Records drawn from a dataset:
BEGIN

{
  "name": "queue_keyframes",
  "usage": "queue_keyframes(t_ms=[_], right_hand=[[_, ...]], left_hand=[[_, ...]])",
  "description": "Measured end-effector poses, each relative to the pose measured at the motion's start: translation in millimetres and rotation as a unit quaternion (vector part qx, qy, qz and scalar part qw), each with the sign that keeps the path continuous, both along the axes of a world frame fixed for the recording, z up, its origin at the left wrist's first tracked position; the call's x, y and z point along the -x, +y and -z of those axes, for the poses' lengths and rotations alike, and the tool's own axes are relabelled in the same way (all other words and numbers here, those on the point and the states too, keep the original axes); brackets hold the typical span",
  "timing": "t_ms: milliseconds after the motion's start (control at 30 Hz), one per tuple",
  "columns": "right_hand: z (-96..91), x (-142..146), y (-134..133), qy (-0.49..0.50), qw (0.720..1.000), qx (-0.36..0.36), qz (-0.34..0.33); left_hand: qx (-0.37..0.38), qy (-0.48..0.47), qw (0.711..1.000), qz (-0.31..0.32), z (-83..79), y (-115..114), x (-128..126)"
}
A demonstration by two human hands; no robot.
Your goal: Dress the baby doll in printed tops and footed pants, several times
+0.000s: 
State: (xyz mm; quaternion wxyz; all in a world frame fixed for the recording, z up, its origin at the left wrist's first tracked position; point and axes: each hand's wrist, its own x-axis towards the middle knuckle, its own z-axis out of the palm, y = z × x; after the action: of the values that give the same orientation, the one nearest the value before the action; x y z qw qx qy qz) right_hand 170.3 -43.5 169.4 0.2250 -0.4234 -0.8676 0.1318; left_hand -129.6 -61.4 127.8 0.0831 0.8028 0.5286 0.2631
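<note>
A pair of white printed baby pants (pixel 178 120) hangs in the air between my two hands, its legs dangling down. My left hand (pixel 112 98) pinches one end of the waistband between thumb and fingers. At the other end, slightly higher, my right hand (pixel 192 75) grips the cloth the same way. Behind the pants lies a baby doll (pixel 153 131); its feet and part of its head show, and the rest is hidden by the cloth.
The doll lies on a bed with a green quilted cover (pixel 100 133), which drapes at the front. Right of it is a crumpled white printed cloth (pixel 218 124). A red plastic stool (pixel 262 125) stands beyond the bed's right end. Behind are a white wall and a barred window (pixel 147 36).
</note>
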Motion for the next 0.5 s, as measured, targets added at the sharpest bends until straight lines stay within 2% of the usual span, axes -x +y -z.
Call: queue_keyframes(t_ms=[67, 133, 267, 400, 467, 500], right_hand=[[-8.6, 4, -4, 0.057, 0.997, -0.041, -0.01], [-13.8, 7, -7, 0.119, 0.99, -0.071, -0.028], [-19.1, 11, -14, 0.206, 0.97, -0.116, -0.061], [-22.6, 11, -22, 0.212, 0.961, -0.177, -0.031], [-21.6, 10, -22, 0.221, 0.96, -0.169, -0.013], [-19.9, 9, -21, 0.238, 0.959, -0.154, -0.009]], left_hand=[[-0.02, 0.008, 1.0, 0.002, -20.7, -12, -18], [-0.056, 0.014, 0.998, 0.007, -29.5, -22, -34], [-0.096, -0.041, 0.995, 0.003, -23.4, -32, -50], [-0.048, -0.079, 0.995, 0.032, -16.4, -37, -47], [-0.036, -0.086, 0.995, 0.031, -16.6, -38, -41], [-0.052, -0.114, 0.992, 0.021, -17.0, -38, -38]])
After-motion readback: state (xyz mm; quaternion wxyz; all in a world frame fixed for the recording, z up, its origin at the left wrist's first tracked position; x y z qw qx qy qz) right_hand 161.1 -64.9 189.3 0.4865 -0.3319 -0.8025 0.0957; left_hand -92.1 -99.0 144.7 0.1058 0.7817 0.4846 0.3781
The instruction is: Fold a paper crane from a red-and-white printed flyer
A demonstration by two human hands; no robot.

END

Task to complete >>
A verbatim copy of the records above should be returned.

Task solution >>
{
  "name": "queue_keyframes",
  "usage": "queue_keyframes(t_ms=[_], right_hand=[[_, ...]], left_hand=[[_, ...]])",
  "description": "Measured end-effector poses, each relative to the pose measured at the motion's start: translation in millimetres and rotation as a unit quaternion (vector part qx, qy, qz and scalar part qw), each with the sign that keeps the path continuous, both along the axes of a world frame fixed for the recording, z up, its origin at the left wrist's first tracked position; the call's x, y and z point along the -x, +y and -z of those axes, for the poses' lengths and rotations alike, and the tool's own axes are relabelled in the same way (all other words and numbers here, those on the point and the states too, keep the original axes); brackets hold the typical span",
  "timing": "t_ms: milliseconds after the motion's start (control at 30 Hz), one per tuple",
  "columns": "right_hand: z (-96..91), x (-142..146), y (-134..133), qy (-0.49..0.50), qw (0.720..1.000), qx (-0.36..0.36), qz (-0.34..0.33); left_hand: qx (-0.37..0.38), qy (-0.48..0.47), qw (0.711..1.000), qz (-0.31..0.32), z (-83..79), y (-115..114), x (-128..126)"
}
A demonstration by two human hands; no robot.
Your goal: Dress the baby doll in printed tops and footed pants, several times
+0.000s: 
State: (xyz mm; quaternion wxyz; all in a world frame fixed for the recording, z up, its origin at the left wrist's first tracked position; point and axes: each hand's wrist, its own x-axis towards the middle knuckle, its own z-axis out of the palm, y = z × x; after the action: of the values that give the same orientation, the one nearest the value before the action; x y z qw qx qy qz) right_hand 170.3 -43.5 169.4 0.2250 -0.4234 -0.8676 0.1318; left_hand -129.6 -61.4 127.8 0.0831 0.8028 0.5286 0.2631
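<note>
A pair of white printed baby pants (pixel 178 120) hangs in the air between my two hands, its legs dangling down. My left hand (pixel 112 98) pinches one end of the waistband between thumb and fingers. At the other end, slightly higher, my right hand (pixel 192 75) grips the cloth the same way. Behind the pants lies a baby doll (pixel 153 131); its feet and part of its head show, and the rest is hidden by the cloth.
The doll lies on a bed with a green quilted cover (pixel 100 133), which drapes at the front. Right of it is a crumpled white printed cloth (pixel 218 124). A red plastic stool (pixel 262 125) stands beyond the bed's right end. Behind are a white wall and a barred window (pixel 147 36).
</note>
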Motion for the next 0.5 s, as measured, targets added at the sharpest bends until straight lines stay within 2% of the usual span, axes -x +y -z.
Call: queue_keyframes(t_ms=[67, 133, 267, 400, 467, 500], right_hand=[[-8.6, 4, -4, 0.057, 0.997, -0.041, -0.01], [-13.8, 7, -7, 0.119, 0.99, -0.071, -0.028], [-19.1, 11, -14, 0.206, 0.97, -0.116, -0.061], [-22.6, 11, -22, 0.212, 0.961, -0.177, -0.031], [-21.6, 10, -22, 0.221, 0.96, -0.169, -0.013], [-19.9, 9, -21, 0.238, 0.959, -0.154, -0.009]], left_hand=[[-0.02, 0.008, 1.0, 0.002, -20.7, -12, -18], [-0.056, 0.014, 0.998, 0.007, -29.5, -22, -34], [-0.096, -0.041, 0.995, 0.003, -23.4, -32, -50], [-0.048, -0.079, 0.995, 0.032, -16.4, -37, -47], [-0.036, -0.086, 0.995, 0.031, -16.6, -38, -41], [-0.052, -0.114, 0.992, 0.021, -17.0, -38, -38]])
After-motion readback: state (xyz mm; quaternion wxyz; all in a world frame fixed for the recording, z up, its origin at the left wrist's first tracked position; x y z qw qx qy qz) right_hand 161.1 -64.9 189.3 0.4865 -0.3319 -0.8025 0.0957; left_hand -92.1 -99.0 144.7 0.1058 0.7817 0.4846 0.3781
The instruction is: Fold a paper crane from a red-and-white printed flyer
A demonstration by two human hands; no robot.

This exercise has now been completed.